A 39 ans, Sweetie Ramlagun Law déploie à nouveau ses ailes et retrouve ses repères de styliste et aussi de mannequin. Pour preuve, elle n’a rien perdu de son professionnalisme puisque c’est toute seule qu’elle a orchestrée de A à Z le shooting de sa nouvelle collection au Lux de Grande Gaude devant la caméra de Sanjiven Guruarts et Sailesh Jeebun. La mise en beauté était  de Mounshina Esmael de Colors Makeup. D’autres projets sont déjà en ligne de mire. Même si les choses en seront plus comme avant. “Je suis veuve et c’est difficile d’être veuve et de vivre à Maurice. La société et les gens pensent que nous sommes vulnérables. Mais, au fond de moi je sais que je suis une personne forte et capable d’être indépendante. J’ai appris à me prendre en main après tant d’épreuves”. Elle salue Vick et Sujata de l’avoir aidée à avancer.

Ainsi pour prouver que sa marque Possal by SR n’a rien perdu de son identité et sa culture, elle organisera très bientôt des ventes privées. “Je veux d’abord me retrouver à travers cette première collection et on verra ensuite. Ce serait me mentir de dire que j’y vais en toute confiance car ce n’est pas facile de revenir après 2 ans et demi. Malgré la fidélité de ma clientèle, il faudra s’adapter car le marché a changé, encore plus maintenant après le Covid”. Raison aussi pour laquelle elle prévoit de retrouver les blancs de l’université pour entamer un cursus de 3D en Fashion. “Ce sera une façon de me recréer et de me réinventer. Je compte, dès que possible, m’installer à Angleterre, non pas pour fuir mon deuil mais pour couper et reprendre un nouveau souffle”. Se définissant comme « down to earth » elle refuse d’être cataloguée de superficielle. “J’assume être une femme sophistiquée. Mais, je le suis dans la simplicité. Si je suis maquillée ce n’est pas pour être fake mais parce que j’aime être comme ça. Les gens te jugent en disant que “Sweetie pa bisin travay” sans essayer de comprendre dans quel état je suis et ce par quoi je suis passée”.

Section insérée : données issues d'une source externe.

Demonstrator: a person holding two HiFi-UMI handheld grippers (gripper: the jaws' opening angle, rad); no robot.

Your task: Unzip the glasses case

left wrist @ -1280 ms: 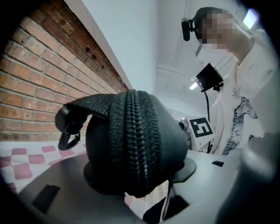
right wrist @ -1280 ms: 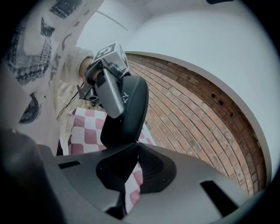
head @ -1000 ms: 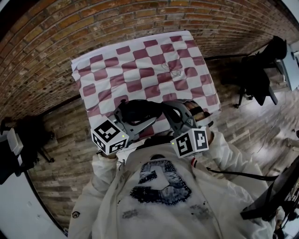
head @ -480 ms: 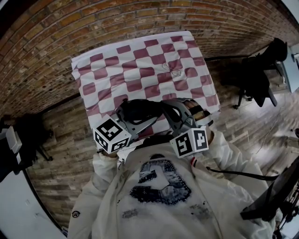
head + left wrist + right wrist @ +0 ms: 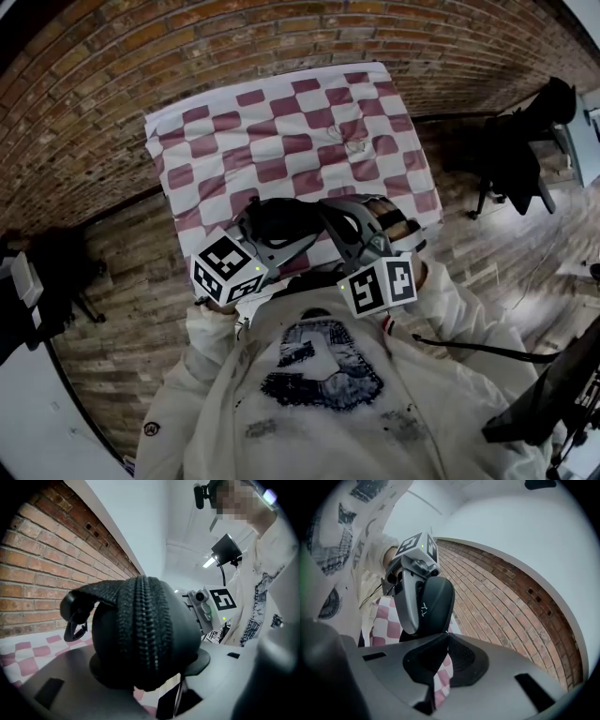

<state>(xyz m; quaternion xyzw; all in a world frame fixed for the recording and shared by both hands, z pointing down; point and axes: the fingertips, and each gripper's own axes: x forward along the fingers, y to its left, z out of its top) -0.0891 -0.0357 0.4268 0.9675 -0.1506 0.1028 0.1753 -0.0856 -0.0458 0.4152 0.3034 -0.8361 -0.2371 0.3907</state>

En effet, elle se fait un devoir de rappeler qu’elle n’a pas tout sur un plateau. Avant de créer sa propre marque, celle qui est fan de Salvatore Ferragamo et Alexander Mcqueen, a dessiné, entre autres, pour Paco Rabanne, Kookaï et Prima Classe et à Maurice pour Imaaya et Mario Guillot. L’habitante de Péreybère a, en effet, toujours su se démarquer. “Disons que j’ai surtout gagné en maturité car au tout début j’avais tendance à créer des choses dans lesquelles je me sentais d’abord moi-même bien. C’était un peu ma propre identité. Après, avec le temps j’ai appris à découvrir ma clientèle et j’ai commencé à me mettre dans leur peau et faire plaisir aux autres tout en gardant quelques touches perso comme les close fitted-dress et les coupes dans un esprit d’architecture où je met souvent le dos en valeur”. D’ailleurs, elle n’oublie pas de mentionner que la première robe qu’elle avait été en mesure de dessiner après deux ans en pensant la présenter cette année-ci lors du Fashion Week au Hennessy Hotel était une pièce dos nu inspirée des plaies et des sutures de l’opération d’Ah Fat. “Je pense qu’il continuera à m’inspirer à l’avenir. Une façon aussi pour moi d’aider d’autres femmes à se relever”.